A two-day national conference at the university to commemorate the Poor People’s Campaign Mule Train that trekked from Marks to Washington, D.C. 50 years ago kicks off today.
The conference is officially called “Honoring the 50th Anniversary of the 1968 Mule Train/Poor People’s Campaign by Implementing Classroom Theory in Marks, Mississippi” and will take place Wednesday and Thursday in several locations on and off campus, including Marks, which is where the campaign originated.
This conference is part of a yearlong series of events to remember the 1,000 mile trip from Marks (an hour west of Oxford) to the nation’s capital by 28 wagons pulled by mules in an effort to draw attention to poverty, according to a UM press release.
Martin Luther King Jr. was set to lead the campaign against poverty after visiting Marks in 1966 and seeing the poverty-stricken community. He was assassinated April 4, 1968, shortly before the trip, which was initiated by the Southern Christian Leadership Conference, which King had been president of before his death.
The goal of the campaign was to lobby the federal government for better access to jobs and living wages, according to a history of the campaign published on mississippistories.org.

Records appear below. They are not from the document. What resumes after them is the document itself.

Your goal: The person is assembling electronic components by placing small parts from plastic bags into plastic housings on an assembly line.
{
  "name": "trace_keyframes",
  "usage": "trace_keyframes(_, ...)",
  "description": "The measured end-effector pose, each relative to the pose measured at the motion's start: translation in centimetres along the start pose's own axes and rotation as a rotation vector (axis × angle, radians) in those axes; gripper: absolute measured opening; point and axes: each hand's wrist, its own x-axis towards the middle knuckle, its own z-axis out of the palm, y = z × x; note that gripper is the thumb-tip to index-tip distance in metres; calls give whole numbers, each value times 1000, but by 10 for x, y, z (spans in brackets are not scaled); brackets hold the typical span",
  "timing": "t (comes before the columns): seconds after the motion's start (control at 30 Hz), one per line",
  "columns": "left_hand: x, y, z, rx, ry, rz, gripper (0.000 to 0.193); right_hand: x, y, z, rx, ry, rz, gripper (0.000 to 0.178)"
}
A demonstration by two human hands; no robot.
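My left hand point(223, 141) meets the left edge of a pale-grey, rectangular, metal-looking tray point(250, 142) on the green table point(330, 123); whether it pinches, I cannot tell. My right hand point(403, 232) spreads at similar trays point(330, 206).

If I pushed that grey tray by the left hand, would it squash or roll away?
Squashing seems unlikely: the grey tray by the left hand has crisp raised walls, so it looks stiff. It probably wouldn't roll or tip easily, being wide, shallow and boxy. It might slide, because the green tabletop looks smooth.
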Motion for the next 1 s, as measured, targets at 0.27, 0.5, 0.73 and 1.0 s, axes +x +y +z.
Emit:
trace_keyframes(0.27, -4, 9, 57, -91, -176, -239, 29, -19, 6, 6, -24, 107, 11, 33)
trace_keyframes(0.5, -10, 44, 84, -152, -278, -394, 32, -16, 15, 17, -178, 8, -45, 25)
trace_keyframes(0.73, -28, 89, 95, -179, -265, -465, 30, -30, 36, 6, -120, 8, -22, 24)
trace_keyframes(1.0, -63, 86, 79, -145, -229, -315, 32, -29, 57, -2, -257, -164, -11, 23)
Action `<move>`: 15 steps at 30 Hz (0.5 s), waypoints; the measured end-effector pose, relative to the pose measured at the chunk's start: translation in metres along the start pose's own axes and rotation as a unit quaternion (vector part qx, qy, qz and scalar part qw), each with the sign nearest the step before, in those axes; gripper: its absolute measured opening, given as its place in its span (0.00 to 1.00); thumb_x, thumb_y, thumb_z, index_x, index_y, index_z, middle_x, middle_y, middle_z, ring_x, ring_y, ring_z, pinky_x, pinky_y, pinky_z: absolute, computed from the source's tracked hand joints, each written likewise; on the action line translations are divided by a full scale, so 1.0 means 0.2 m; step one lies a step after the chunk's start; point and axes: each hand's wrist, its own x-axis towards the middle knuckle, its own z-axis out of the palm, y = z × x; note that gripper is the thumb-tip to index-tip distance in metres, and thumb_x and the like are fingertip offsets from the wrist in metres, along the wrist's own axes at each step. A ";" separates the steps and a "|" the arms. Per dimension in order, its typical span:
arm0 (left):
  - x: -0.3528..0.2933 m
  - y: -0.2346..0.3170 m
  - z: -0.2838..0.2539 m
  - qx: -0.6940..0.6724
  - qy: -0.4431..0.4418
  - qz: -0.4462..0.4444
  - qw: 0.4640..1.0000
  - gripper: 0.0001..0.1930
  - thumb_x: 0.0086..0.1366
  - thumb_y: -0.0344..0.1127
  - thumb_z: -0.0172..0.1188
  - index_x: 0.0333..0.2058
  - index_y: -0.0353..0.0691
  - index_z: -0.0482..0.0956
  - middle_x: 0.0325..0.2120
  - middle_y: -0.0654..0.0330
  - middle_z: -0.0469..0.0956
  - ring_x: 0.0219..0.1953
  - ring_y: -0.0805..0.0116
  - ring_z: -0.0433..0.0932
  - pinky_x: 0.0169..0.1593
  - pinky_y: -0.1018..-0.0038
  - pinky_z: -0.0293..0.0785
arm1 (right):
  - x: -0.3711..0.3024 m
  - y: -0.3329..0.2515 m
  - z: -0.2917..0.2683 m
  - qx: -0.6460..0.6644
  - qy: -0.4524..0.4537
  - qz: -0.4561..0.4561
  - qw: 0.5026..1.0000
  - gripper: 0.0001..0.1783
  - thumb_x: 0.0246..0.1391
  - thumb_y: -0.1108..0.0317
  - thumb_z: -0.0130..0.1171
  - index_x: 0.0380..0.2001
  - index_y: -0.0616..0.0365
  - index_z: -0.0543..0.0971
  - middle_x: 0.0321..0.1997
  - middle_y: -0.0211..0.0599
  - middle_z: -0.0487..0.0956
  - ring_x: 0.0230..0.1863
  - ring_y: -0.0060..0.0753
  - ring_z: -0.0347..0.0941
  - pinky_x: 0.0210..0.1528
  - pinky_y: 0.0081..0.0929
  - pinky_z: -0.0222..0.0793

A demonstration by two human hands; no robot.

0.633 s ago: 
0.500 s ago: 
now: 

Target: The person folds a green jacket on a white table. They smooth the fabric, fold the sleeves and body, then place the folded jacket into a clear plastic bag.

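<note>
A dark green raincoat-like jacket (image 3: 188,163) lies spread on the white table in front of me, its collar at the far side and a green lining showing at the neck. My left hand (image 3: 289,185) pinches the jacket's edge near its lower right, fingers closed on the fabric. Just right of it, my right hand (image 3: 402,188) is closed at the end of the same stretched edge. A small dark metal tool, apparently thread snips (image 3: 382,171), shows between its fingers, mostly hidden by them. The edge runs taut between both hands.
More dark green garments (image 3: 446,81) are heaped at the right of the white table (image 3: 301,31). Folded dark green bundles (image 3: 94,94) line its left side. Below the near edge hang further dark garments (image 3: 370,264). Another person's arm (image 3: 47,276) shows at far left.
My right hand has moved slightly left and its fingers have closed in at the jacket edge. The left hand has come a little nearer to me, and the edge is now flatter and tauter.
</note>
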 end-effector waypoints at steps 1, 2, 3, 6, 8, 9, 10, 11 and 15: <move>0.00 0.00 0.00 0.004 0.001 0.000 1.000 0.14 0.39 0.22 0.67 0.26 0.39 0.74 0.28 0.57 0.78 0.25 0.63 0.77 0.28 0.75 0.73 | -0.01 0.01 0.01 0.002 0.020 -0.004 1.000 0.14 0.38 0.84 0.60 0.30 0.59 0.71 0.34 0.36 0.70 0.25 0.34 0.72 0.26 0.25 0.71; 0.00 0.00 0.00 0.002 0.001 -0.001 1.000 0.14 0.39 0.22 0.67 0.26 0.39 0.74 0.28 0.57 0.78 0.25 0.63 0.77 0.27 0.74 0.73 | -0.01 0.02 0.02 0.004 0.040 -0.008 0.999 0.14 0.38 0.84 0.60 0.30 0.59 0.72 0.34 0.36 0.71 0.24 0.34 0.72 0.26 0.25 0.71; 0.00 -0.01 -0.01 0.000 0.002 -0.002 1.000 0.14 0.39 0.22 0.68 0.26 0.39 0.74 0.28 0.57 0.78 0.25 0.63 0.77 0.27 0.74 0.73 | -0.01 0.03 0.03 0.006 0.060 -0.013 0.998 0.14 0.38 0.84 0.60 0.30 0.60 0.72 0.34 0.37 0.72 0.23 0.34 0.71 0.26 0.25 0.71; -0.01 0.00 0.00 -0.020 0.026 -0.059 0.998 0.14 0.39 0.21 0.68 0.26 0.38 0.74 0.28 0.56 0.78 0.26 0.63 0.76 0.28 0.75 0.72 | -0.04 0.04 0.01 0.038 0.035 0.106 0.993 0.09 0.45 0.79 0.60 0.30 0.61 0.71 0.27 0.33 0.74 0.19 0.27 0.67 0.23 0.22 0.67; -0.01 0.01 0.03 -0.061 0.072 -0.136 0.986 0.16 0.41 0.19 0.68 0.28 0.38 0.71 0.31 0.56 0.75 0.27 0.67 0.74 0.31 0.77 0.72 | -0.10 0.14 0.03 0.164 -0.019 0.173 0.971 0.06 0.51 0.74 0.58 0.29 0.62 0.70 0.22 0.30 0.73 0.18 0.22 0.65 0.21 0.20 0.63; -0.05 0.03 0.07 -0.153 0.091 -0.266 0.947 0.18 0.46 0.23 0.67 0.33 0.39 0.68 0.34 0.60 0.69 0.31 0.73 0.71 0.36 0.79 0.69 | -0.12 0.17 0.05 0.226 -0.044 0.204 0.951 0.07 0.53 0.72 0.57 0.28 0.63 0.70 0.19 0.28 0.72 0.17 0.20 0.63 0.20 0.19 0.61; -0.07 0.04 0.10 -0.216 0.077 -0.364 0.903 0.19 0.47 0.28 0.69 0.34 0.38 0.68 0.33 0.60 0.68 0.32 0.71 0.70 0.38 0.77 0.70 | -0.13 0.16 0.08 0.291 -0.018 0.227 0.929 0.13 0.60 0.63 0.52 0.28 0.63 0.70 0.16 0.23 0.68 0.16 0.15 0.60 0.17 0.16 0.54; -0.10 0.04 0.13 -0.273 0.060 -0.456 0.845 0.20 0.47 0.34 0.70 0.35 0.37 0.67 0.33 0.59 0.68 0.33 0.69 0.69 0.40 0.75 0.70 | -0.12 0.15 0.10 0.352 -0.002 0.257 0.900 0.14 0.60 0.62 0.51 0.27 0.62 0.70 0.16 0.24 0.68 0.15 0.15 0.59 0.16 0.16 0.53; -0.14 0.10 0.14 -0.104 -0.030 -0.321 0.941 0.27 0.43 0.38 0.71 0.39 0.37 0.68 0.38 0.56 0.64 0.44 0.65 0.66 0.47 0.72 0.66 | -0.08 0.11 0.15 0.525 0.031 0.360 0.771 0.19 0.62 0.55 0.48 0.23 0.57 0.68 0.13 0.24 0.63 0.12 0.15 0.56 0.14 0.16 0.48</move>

Wednesday’s first event will be a workshop meant to encourage community-based research for faculty, students and any interested members of the community between 11 a.m. and 1 p.m. Wednesday at Insight Park in Oxford.
John Green, co-coordinator for the conference, explained that community-based research focuses on interactions between community residents, leaders and researchers that can benefit everyone involved.
“The idea is to conduct applied research that helps communities address issues of concern while also generating knowledge that is useful to others,” Green said. “Oftentimes, this is done in a participatory manner where community members are involved as co-researchers themselves and engage in various parts of the research process.”
Green said the plan for this workshop is to focus on opportunities to conduct this type of collaborative research across a wide range of topics.
“However, many of the examples and lessons learned will be drawn from projects focused on education and workforce development, food and nutrition and health outcomes in the Delta region,” Green said.
Presenters at the workshop will include representatives from the McLean Institute for Public Service and Community Engagement, Tri-County Workforce Alliance (a nonprofit organization based in the Delta) and the Center for Population Studies, which houses the Community Based Research Collaborative, according to Green.
The conference’s keynote address will be delivered by the Rev. Michael C. Jossell Sr., pastor of Mt. Zion M.B. Church in Lambert, at 2:30 p.m. in the Barnard Observatory. He is set to discuss his participation in the waggon campaign 50 years ago, among other topics.
Curtis Wilkie, UM professor and Overby fellow, will discuss researching and addressing issues (including those which motivated the Poor People’s Campaign) with a panel of UM faculty and community members from 3 to 4:30 p.m. Friday. The panel will take place at the Jackson Avenue Center in Auditorium A and will also be livestreamed for viewers in Marks.
The conference will wrap up with another workshop from 5 to 7 p.m. in Marks led by UM journalism instructor Ellen Meacham. She was asked to help with the workshop because of her experience in the Delta. Meacham has been working for several years on a book titled “Delta Epiphany: Robert F. Kennedy in Mississippi” that will be released next month.
The workshop developed because people in Marks had expressed that they thought there were still quite a few people who had stories to share, whether on paper or in photographs, documents or diaries.
“It sort of grew out of the idea that there were still quite a few people who had valuable memories,” Meacham said. “My area of skill is telling stories and helping students tell stories, so I felt that was something I could offer.”
Meacham said she isn’t sure what the end result will be but said they hope for the Marks community to take the lead.
“We’re going to be there as a resource and offer the training that we have, but they will be the ones who decide what they want to preserve and how they want to approach it,” Meacham said. “Hopefully they will be better informed on how to go about that and trained with a few basic skills to be able to do a better job of it.”
There are lessons to be learned from the Poor People’s Campaign, and the people of Marks will be able to piece together a more complete picture of it through participating this conference.
The campaign came after a crucial moment when the civil rights movement had some successes with voting rights and access to education and commercial areas, according to Meacham. The movement then pivoted to economic issues, which is where the Mule Train to D.C. came in.
“This was a part of that larger movement and making the people in Washington aware that all of post-war America wasn’t just extremely prosperous,” Meacham said. “There were people who missed out on economic expansion and were making sure there was better, equal kind of approach.”
The conference is co-sponsored by the university’s McLean Institute for Public Service and Community Engagement, Center for Population Studies and the Department of Sociology and Anthropology.
The observance of the Mule Train’s 50th anniversary began in May 2017 and will wrap up in Marks with a week of scheduled events between May 13 and 18 with a closing ceremony featuring former U.S. Rep. Andrew Young Jr.